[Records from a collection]
--- --- ---

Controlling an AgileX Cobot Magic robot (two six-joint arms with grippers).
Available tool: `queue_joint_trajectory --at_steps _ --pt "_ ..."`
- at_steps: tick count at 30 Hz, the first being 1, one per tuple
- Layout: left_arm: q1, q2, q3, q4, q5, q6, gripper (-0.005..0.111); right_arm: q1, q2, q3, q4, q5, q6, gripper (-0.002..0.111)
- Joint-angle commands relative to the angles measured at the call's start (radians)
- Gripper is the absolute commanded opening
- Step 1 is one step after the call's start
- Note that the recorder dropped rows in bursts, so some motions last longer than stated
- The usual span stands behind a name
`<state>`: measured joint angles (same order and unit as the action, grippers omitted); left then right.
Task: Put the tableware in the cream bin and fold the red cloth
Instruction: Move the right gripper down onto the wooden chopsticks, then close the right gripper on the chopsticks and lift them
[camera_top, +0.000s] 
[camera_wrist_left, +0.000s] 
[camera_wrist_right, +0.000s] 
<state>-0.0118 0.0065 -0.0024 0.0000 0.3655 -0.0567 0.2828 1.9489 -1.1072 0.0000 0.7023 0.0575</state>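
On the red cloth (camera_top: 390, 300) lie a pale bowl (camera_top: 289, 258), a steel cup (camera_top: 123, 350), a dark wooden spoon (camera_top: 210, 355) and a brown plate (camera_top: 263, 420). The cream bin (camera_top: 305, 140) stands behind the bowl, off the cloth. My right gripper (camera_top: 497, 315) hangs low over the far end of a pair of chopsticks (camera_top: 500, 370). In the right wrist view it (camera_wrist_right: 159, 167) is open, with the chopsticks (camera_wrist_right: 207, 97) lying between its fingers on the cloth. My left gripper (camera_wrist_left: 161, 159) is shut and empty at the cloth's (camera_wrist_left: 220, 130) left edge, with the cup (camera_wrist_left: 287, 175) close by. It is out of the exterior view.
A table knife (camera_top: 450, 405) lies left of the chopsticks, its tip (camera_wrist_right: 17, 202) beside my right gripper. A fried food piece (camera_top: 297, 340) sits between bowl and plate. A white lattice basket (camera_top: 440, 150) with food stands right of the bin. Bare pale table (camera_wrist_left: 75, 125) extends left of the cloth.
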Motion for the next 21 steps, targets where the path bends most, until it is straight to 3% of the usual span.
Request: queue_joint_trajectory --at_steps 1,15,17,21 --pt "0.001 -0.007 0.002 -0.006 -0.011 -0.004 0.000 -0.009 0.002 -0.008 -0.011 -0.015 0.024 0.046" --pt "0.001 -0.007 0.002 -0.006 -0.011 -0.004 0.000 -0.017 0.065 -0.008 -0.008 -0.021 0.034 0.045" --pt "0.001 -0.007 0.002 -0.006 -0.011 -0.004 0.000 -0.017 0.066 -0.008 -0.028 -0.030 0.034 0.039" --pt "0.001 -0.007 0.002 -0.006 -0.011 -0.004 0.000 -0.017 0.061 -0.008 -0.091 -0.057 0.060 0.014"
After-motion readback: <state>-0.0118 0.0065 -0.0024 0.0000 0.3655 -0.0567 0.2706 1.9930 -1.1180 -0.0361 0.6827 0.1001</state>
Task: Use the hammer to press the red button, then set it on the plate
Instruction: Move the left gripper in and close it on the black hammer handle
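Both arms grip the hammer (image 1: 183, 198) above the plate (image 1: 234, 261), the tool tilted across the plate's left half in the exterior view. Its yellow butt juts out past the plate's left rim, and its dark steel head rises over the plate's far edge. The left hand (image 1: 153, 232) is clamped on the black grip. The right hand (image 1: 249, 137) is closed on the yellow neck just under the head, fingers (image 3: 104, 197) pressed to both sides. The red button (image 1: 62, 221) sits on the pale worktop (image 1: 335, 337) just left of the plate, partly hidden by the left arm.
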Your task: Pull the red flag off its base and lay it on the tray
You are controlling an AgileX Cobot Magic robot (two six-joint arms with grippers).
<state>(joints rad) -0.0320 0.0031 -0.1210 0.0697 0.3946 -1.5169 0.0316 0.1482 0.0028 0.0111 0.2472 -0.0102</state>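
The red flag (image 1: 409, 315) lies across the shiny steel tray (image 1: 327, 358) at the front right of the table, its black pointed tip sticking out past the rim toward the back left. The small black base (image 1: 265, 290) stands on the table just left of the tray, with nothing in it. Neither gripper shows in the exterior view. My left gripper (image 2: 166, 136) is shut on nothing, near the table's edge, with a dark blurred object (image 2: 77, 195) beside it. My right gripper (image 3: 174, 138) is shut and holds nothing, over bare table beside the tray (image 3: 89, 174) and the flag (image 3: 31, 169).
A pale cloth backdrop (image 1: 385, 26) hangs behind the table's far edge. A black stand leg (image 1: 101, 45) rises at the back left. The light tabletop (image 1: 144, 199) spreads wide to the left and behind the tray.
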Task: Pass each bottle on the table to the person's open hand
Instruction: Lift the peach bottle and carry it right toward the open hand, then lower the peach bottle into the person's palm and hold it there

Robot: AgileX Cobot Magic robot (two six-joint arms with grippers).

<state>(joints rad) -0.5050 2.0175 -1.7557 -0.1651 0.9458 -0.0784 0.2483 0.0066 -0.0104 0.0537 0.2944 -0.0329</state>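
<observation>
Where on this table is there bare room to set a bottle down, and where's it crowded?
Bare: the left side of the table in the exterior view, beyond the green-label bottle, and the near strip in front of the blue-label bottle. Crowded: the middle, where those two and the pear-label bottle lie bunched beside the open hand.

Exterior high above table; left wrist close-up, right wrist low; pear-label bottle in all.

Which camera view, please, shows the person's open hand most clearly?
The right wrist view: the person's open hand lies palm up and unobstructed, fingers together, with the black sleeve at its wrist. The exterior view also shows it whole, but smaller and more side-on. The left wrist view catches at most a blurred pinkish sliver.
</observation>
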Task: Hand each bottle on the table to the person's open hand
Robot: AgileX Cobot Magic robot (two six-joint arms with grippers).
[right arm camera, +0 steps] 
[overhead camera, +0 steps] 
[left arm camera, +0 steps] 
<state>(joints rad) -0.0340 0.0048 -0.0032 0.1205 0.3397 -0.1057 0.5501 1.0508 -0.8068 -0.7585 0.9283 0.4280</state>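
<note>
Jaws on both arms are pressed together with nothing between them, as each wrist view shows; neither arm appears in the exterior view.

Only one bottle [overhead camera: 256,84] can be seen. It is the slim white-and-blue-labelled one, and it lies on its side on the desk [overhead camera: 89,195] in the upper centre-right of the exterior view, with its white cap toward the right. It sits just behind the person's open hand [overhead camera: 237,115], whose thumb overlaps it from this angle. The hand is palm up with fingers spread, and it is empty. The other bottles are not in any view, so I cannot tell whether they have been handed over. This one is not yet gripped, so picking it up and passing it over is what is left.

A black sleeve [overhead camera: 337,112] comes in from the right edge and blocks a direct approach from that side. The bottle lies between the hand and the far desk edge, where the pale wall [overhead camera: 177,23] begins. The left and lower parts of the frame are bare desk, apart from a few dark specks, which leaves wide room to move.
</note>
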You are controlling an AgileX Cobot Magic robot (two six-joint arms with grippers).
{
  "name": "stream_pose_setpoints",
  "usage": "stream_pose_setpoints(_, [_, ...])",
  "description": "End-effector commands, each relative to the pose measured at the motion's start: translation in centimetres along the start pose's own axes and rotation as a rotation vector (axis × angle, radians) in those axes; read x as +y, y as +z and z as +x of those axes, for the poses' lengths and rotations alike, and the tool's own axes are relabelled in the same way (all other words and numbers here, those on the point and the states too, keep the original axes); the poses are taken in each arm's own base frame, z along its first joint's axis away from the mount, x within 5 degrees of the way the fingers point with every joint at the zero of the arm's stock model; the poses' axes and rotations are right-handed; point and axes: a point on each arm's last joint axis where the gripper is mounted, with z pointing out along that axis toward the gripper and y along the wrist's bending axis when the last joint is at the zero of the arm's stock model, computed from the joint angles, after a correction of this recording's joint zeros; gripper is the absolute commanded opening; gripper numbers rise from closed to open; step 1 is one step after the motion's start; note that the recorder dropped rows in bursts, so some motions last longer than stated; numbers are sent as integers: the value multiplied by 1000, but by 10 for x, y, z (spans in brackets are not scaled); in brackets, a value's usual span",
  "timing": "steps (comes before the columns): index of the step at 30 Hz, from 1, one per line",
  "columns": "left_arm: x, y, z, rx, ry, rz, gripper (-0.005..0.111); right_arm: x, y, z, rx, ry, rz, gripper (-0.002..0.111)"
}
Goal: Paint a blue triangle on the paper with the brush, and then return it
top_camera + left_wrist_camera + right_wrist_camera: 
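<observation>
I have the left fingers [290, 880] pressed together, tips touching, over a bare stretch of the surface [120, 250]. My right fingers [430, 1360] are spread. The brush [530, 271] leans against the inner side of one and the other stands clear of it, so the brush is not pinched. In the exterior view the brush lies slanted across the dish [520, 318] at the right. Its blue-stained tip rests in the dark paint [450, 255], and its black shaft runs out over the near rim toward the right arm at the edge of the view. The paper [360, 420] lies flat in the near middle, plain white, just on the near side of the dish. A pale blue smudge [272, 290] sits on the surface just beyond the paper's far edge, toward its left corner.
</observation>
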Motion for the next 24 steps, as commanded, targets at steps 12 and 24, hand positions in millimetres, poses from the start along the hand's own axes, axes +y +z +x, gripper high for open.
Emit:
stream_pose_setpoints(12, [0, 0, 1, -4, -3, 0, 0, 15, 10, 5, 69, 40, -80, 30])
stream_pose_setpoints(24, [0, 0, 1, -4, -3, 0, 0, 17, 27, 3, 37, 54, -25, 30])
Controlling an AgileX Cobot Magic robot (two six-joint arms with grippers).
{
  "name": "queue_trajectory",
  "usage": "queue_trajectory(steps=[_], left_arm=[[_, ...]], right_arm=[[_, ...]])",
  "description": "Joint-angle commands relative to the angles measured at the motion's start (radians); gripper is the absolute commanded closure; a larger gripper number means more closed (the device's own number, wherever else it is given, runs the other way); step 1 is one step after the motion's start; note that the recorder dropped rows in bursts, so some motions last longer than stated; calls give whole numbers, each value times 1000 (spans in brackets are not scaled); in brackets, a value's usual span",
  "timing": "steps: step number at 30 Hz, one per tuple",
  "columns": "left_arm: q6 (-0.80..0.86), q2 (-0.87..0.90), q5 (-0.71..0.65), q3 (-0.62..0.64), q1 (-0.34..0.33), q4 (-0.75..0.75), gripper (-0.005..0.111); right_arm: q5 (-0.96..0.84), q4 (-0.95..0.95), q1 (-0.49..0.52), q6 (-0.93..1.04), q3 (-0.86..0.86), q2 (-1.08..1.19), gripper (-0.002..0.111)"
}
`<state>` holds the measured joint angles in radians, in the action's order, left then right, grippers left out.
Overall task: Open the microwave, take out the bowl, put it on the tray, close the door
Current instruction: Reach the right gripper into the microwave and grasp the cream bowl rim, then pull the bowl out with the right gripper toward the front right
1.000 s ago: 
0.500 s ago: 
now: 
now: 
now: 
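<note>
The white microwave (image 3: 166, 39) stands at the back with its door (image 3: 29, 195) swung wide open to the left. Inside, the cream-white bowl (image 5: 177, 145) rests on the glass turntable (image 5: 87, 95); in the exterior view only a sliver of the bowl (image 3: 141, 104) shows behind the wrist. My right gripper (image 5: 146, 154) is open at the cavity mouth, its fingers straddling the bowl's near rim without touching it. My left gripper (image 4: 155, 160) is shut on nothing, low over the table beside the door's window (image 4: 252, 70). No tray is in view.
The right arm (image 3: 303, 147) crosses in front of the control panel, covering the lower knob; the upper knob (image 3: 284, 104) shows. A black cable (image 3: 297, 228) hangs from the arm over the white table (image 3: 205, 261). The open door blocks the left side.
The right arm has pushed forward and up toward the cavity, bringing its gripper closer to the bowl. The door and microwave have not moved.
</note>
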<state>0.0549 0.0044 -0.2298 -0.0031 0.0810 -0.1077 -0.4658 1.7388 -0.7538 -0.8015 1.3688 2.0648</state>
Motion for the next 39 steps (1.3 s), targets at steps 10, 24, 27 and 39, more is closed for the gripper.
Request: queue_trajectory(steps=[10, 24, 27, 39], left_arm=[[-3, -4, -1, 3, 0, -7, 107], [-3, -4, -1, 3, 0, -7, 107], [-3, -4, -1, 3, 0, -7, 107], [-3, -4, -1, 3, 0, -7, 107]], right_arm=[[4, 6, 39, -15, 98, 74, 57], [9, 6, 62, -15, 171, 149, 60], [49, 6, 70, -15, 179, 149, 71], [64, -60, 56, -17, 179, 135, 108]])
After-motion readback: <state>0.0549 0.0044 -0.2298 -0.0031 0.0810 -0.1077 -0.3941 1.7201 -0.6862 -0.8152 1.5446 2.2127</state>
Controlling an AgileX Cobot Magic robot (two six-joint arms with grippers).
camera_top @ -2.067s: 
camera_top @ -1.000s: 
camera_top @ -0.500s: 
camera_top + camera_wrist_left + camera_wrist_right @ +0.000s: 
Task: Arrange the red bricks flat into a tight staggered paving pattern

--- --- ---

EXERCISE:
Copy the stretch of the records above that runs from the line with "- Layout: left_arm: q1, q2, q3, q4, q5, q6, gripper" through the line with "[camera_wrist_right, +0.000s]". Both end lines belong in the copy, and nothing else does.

COMPLETED TASK:
- Layout: left_arm: q1, q2, q3, q4, q5, q6, gripper (-0.005..0.111); right_arm: q1, q2, q3, q4, q5, q6, gripper (-0.002..0.111)
- Joint-angle commands relative to the angles measured at the call's start (radians)
- Gripper is the absolute commanded opening
- Step 1 is one step after the call's start
- Note that the recorder dropped rows in bursts, so some motions last longer than stated
- The usual span stands behind a name
`<state>`: measured joint angles (same order and unit as the action, grippers omitted); left then right.
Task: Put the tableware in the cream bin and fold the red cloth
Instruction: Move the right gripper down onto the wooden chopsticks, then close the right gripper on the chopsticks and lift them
[camera_top, +0.000s] 
[camera_wrist_left, +0.000s] 
[camera_wrist_right, +0.000s] 

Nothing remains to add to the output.